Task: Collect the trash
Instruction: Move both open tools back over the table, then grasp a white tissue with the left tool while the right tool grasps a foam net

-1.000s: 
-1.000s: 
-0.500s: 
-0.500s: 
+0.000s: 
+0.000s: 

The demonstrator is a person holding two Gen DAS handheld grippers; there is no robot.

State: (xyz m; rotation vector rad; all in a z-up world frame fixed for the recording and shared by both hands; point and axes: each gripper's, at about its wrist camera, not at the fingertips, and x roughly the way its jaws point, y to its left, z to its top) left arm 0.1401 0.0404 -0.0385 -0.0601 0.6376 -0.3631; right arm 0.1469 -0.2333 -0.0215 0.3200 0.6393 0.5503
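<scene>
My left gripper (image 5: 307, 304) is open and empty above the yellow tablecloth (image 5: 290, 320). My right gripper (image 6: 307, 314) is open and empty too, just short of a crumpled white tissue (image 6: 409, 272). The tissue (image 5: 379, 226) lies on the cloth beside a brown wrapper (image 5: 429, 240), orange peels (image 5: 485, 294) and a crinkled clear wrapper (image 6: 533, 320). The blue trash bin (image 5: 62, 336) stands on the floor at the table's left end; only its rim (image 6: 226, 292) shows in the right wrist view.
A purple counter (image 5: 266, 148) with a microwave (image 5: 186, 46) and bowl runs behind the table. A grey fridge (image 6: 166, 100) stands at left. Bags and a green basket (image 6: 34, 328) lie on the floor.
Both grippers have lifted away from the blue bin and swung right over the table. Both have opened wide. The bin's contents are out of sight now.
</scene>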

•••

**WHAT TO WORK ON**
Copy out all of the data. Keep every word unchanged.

**RESULT**
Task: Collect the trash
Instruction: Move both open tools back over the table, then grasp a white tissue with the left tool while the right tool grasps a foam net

-1.000s: 
-1.000s: 
-0.500s: 
-0.500s: 
+0.000s: 
+0.000s: 

The demonstrator is a person holding two Gen DAS handheld grippers; there is no robot.

State: (xyz m; rotation vector rad; all in a z-up world frame fixed for the recording and shared by both hands; point and axes: each gripper's, at about its wrist camera, not at the fingertips, and x roughly the way its jaws point, y to its left, z to its top) left arm 0.1401 0.0404 -0.0385 -0.0601 0.6376 -0.3631; right arm 0.1469 -0.2333 -0.0215 0.3200 0.6393 0.5503
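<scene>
My left gripper (image 5: 307, 304) is open and empty above the yellow tablecloth (image 5: 290, 320). My right gripper (image 6: 307, 314) is open and empty too, just short of a crumpled white tissue (image 6: 409, 272). The tissue (image 5: 379, 226) lies on the cloth beside a brown wrapper (image 5: 429, 240), orange peels (image 5: 485, 294) and a crinkled clear wrapper (image 6: 533, 320). The blue trash bin (image 5: 62, 336) stands on the floor at the table's left end; only its rim (image 6: 226, 292) shows in the right wrist view.
A purple counter (image 5: 266, 148) with a microwave (image 5: 186, 46) and bowl runs behind the table. A grey fridge (image 6: 166, 100) stands at left. Bags and a green basket (image 6: 34, 328) lie on the floor.
Both grippers have lifted away from the blue bin and swung right over the table. Both have opened wide. The bin's contents are out of sight now.
</scene>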

Nothing else belongs in this output.